- **Work instruction**
A word-for-word copy of the listing is what's needed; leave out every image.

- **Information shown**
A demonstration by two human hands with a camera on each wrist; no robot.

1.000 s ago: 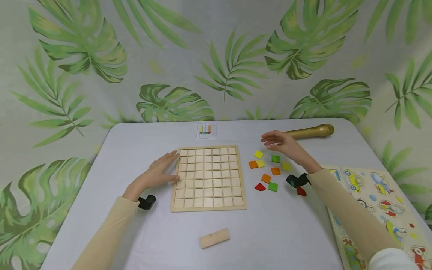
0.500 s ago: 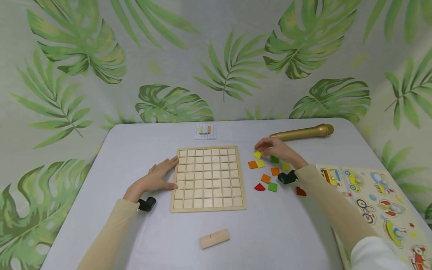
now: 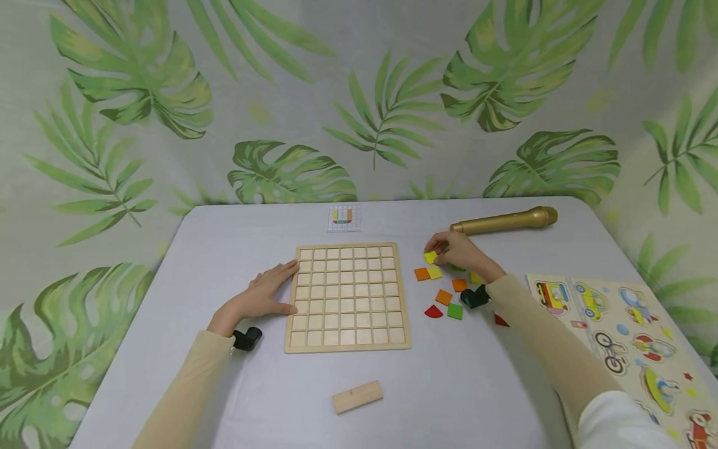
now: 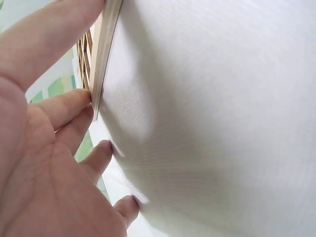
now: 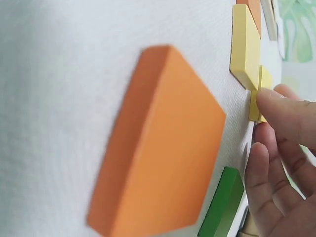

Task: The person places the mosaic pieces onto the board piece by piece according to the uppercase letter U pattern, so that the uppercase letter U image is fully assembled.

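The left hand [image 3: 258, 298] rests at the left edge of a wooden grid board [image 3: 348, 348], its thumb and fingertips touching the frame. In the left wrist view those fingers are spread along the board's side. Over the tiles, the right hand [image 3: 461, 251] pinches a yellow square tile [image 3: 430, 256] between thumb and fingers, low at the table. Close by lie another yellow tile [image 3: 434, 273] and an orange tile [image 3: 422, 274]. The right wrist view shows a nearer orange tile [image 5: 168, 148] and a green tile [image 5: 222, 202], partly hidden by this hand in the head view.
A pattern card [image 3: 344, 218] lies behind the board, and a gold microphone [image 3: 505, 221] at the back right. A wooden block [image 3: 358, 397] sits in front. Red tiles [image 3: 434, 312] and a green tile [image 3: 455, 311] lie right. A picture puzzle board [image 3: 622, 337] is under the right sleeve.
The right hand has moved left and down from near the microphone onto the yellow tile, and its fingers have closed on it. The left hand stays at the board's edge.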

- **Answer to the problem**
A demonstration by two human hands with a camera on each wrist; no robot.

1.000 s ago: 
0.500 s ago: 
now: 
now: 
now: 

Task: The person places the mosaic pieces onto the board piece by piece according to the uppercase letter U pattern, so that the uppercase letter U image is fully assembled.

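The left hand [image 3: 258, 298] rests at the left edge of a wooden grid board [image 3: 348, 348], its thumb and fingertips touching the frame. In the left wrist view those fingers are spread along the board's side. Over the tiles, the right hand [image 3: 461, 251] pinches a yellow square tile [image 3: 430, 256] between thumb and fingers, low at the table. Close by lie another yellow tile [image 3: 434, 273] and an orange tile [image 3: 422, 274]. The right wrist view shows a nearer orange tile [image 5: 168, 148] and a green tile [image 5: 222, 202], partly hidden by this hand in the head view.
A pattern card [image 3: 344, 218] lies behind the board, and a gold microphone [image 3: 505, 221] at the back right. A wooden block [image 3: 358, 397] sits in front. Red tiles [image 3: 434, 312] and a green tile [image 3: 455, 311] lie right. A picture puzzle board [image 3: 622, 337] is under the right sleeve.
The right hand has moved left and down from near the microphone onto the yellow tile, and its fingers have closed on it. The left hand stays at the board's edge.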

That completes the output for this exercise.